Your assignment :: Below are some records; output exactly the lines from the line with "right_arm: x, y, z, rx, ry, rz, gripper" to the line with "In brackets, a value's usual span", both ends kept, and nothing more.

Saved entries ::
╔══

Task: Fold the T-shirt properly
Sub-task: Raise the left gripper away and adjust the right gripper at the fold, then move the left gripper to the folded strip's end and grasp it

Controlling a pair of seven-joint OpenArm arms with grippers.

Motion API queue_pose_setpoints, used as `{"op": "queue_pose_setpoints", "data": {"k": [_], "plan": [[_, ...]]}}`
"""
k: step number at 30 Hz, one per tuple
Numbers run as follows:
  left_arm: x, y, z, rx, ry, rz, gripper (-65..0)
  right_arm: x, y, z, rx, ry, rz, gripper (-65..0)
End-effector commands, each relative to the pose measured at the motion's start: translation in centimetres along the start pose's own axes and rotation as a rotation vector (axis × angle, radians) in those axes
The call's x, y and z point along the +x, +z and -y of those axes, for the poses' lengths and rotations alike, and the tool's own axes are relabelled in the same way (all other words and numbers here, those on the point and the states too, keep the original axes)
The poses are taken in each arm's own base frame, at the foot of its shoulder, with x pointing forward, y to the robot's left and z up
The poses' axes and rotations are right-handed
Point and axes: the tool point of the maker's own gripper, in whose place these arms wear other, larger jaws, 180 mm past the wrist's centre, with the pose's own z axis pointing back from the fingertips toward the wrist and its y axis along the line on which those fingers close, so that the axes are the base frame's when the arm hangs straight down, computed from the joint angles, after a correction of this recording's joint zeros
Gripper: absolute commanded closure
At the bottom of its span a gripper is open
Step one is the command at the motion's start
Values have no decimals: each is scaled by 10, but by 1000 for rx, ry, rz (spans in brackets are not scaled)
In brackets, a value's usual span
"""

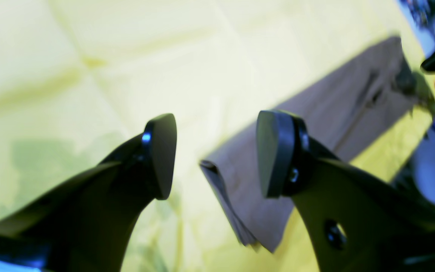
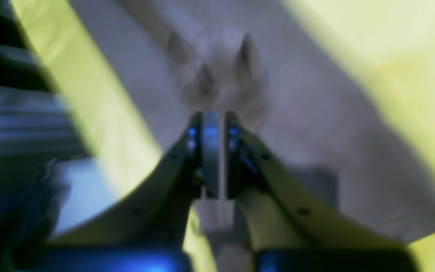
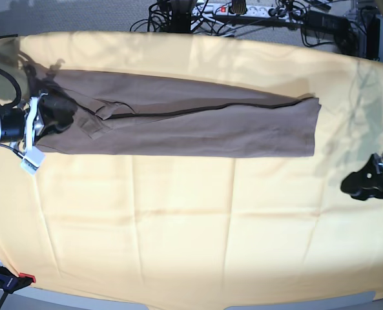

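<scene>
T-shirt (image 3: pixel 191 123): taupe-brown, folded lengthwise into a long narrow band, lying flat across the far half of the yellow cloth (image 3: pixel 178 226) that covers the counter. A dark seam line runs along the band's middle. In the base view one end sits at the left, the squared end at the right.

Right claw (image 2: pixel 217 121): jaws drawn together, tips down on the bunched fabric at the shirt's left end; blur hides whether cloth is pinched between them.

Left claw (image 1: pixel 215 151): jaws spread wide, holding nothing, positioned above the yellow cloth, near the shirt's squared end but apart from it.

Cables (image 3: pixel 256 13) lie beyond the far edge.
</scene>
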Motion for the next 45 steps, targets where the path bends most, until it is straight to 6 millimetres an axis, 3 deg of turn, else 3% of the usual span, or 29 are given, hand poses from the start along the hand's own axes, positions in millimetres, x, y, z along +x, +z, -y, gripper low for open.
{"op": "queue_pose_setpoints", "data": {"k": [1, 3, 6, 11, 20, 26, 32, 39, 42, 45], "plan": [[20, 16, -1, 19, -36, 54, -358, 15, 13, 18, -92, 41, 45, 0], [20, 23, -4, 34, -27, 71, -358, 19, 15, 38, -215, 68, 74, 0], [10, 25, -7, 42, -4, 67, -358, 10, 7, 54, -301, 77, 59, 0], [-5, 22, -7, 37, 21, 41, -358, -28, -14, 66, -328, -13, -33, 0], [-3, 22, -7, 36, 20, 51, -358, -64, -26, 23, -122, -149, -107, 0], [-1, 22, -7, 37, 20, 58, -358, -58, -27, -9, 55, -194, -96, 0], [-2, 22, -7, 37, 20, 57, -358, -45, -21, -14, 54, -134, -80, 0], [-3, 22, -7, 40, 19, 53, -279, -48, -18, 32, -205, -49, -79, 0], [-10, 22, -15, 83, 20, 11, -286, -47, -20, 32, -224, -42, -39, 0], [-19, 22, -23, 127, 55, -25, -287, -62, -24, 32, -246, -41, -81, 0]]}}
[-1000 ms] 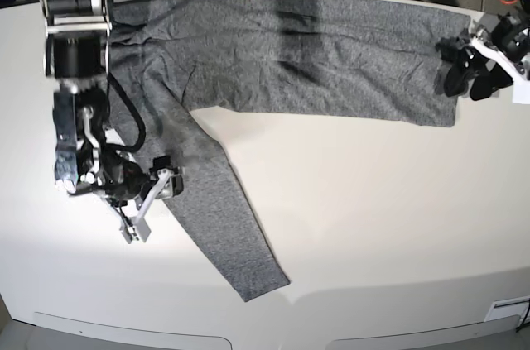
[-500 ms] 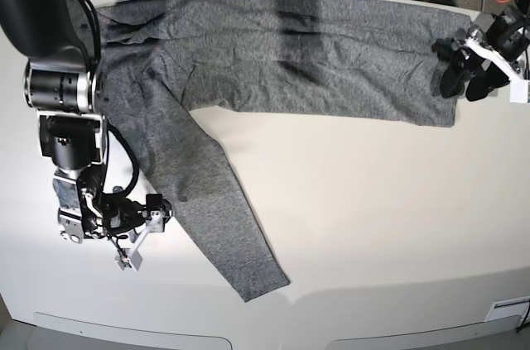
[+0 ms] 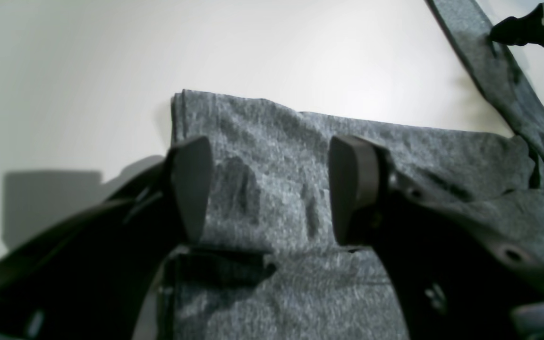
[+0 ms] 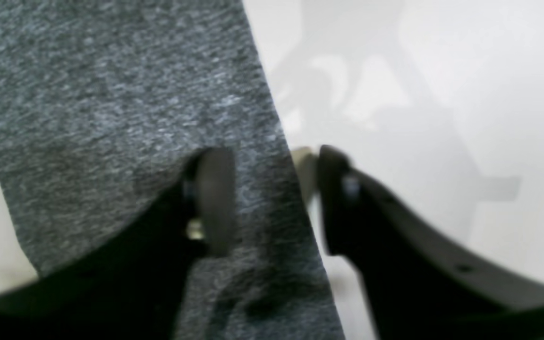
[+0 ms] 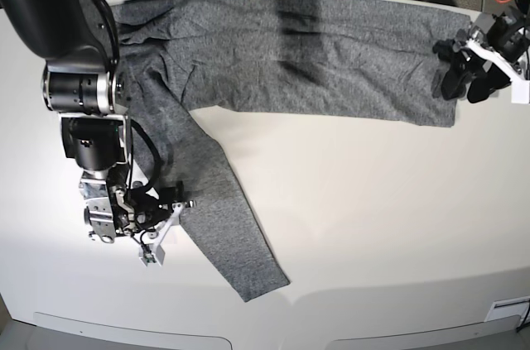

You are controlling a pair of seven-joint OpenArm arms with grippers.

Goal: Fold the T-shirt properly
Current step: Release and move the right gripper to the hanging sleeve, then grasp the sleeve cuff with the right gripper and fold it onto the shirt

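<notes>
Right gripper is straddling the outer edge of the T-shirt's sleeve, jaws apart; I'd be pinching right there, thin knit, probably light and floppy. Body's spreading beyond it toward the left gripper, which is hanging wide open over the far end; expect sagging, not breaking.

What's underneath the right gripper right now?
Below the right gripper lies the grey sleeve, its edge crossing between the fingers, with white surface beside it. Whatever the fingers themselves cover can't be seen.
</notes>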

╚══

Solution for this exercise ::
  right_arm: x, y, z, rx, ry, rz, gripper (-65..0)
End-effector commands, each relative to the pose measured at the motion's start: translation in centimetres along the start pose's own axes and rotation as a rotation vector (axis × angle, radians) in those axes
The call's x, y and z point along the +x, +z and -y of those axes, for the poses' lengths and rotations alike, and the tool's own axes are relabelled in the same way (all other words and numbers here, those on the point and the states too, keep the original axes)
The poses are taken in each arm's own base frame, at the foot of its shoulder, with x pointing forward, y to the robot's left and z up
The poses' axes and rotations are right-handed
Point and axes: the tool point of the maker's own gripper, in whose place these arms wear other, larger jaws, 180 mm past the wrist's centre, with the pose's own z axis pointing back from the fingertips toward the wrist and its y axis along the line on which those fingers close, so that the axes are the base frame's when the arm hangs straight down, computed from the joint angles, after a correction of this recording's joint zeros
Gripper: absolute commanded closure
At the bottom of its span a gripper is open
Step one is the command at the motion's start
Values have no decimals: each is scaled by 10, but by 1000 for rx, ry, rz (spans in brackets are not scaled)
In brackets, a value's usual span

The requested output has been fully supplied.